> [WHAT THE TASK REQUIRES]:
What lines of the listing include the string "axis"? Show them all.

> [EXTRACTED MATERIAL]:
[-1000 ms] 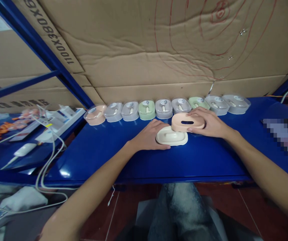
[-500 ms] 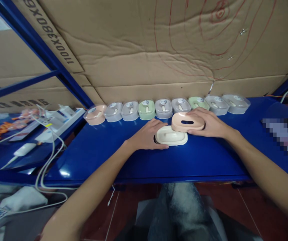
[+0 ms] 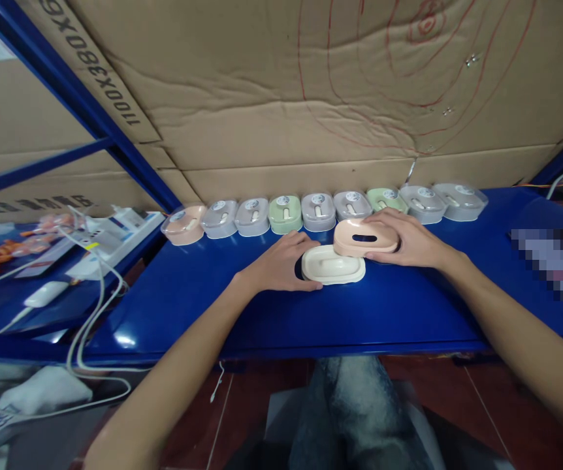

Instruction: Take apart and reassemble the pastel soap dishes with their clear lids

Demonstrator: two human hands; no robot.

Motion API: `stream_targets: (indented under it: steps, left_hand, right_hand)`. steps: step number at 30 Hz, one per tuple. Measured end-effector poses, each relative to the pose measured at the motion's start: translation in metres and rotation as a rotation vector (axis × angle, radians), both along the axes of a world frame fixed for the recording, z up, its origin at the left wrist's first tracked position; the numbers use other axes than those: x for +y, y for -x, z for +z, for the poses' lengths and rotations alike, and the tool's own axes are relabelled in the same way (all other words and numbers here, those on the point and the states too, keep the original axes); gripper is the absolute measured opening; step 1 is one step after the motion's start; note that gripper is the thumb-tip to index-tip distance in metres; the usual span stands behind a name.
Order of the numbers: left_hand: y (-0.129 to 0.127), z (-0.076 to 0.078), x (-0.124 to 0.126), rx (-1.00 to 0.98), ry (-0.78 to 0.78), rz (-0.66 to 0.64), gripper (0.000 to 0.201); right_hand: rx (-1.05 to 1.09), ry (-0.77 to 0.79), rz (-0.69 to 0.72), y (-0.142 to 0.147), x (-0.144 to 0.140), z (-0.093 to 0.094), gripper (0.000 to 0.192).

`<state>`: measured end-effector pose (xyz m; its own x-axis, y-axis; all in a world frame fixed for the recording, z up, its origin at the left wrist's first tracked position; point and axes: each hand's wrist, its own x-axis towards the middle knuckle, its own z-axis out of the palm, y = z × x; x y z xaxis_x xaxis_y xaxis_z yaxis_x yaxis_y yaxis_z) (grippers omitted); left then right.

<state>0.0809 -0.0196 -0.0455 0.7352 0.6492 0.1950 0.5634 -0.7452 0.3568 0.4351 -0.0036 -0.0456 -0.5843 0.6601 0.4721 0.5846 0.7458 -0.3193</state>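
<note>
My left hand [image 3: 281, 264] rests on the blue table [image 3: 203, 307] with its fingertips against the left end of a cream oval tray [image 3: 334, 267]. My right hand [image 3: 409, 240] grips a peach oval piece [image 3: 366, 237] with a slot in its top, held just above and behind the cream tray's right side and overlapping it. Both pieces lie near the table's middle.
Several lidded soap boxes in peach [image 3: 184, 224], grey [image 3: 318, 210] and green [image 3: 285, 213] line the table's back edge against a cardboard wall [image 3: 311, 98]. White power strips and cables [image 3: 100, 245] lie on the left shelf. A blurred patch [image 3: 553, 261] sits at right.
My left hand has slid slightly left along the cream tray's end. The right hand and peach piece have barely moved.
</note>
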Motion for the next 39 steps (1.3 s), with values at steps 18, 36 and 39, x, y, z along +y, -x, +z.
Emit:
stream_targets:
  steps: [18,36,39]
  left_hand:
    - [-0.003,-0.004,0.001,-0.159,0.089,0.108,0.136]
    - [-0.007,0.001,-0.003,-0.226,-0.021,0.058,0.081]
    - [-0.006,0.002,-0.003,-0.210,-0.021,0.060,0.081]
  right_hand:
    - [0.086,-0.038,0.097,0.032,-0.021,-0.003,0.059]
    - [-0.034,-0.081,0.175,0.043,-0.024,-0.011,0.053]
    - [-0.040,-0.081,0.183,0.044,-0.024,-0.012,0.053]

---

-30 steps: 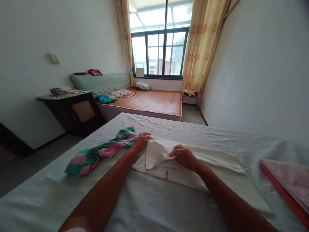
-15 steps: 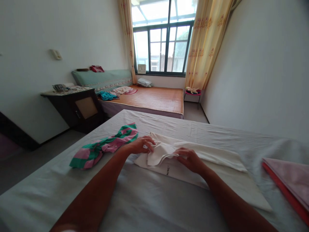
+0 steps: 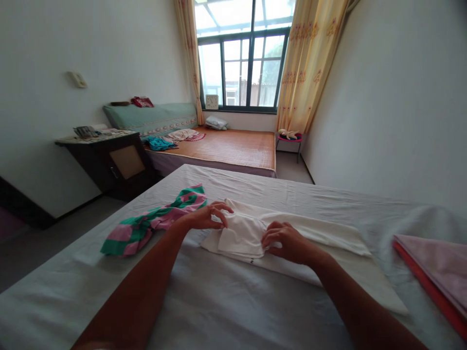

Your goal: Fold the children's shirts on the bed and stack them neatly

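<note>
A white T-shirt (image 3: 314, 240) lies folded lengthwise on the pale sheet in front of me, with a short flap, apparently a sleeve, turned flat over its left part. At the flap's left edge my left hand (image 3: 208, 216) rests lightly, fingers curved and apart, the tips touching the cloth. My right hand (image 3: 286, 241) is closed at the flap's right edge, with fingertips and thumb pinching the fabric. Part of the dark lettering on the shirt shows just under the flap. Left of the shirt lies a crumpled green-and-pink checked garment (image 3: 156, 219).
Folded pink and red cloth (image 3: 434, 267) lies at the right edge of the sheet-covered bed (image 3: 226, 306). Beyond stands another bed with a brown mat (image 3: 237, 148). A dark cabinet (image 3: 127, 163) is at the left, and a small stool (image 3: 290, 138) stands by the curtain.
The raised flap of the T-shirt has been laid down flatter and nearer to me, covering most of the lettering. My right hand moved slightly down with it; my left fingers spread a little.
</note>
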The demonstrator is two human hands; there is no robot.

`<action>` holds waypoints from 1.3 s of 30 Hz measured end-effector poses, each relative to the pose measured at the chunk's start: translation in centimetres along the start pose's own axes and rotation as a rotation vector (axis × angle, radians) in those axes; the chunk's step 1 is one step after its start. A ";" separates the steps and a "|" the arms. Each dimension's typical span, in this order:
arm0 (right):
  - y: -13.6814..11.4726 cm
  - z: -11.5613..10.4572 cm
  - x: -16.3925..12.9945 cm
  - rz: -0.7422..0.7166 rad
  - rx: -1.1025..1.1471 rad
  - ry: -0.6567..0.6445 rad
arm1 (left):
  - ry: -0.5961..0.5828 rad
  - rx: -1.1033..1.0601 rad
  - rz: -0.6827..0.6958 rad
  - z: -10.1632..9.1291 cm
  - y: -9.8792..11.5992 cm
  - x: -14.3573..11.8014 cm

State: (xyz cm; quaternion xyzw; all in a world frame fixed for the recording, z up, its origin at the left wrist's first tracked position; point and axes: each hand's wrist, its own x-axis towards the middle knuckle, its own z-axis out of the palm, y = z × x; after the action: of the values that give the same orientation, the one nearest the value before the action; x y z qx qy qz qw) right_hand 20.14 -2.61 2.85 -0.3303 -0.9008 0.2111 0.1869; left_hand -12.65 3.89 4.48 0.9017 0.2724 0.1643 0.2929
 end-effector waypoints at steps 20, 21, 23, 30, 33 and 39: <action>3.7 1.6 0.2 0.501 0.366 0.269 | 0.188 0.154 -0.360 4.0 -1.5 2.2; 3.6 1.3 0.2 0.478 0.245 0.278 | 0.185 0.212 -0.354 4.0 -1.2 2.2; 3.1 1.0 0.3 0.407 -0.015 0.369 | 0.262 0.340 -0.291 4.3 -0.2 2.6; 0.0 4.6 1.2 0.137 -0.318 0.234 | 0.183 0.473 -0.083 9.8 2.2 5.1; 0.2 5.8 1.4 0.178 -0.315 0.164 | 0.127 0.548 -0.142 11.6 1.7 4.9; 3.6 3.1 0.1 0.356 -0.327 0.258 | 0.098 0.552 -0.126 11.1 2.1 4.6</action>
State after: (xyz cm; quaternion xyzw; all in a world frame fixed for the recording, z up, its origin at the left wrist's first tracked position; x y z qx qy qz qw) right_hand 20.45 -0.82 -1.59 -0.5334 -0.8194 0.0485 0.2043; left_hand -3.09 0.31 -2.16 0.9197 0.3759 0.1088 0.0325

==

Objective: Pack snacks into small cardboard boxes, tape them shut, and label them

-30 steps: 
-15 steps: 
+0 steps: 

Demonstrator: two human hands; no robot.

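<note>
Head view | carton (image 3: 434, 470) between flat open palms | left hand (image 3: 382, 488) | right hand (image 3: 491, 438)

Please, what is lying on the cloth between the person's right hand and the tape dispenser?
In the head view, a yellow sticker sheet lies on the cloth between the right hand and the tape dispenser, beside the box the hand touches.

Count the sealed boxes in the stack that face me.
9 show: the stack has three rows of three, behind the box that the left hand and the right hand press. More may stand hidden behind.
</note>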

> [TASK SOLUTION]:
Motion API: `stream_targets: (indented under it: steps, left_hand, right_hand)`. steps: step number at 30 Hz, one per tuple. Measured end-effector poses, each relative to the pose measured at the motion's start: translation in metres and rotation as a rotation vector (axis × angle, radians), both along the axes of a world frame fixed for the recording, z up, its origin at the left wrist's first tracked position; the numbers use other axes than those: x for +y, y for -x, z for +z, for the poses' lengths and rotations alike, and the tool's own axes are relabelled in the same way (all other words and numbers here, those on the point and the states too, keep the original axes); gripper is the absolute measured opening; step 1 is one step after the motion's start; note that gripper is the thumb-tip to index-tip distance in metres; the usual span stands behind a name.
`<state>`: measured end-effector pose (xyz m; its own x-axis, y-axis; all in a world frame fixed for the recording, z up, its origin at the left wrist's first tracked position; point and axes: each hand's wrist, its own x-axis towards the middle knuckle, its own z-axis out of the palm, y = z × x; x y z xaxis_x xaxis_y xaxis_z yaxis_x yaxis_y yaxis_z) (grippers omitted); left then right.
`<action>` holds waypoints from 1.3 s of 30 Hz measured end-effector poses, each relative to the pose measured at the chunk's start: translation in centimetres along the start pose's own axes and rotation as a rotation vector (axis × angle, radians) in those axes; the chunk's step 1 is one step after its start. A ";" separates the steps and a "|" the arms. Each dimension's typical span, in this order:
State: (xyz cm; quaternion xyzw; all in a world frame fixed for the recording, z up, its origin at the left wrist's first tracked position; point and axes: each hand's wrist, its own x-axis towards the middle knuckle, its own z-axis out of the palm, y = z × x; after the action: of the values that give the same orientation, the one nearest the value before the action; x y z qx qy qz qw) right_hand 20.14 -2.61 2.85 -0.3303 -0.9008 0.2111 0.1869; left_hand -12.65 3.89 4.48 0.9017 0.2724 0.1643 0.2929

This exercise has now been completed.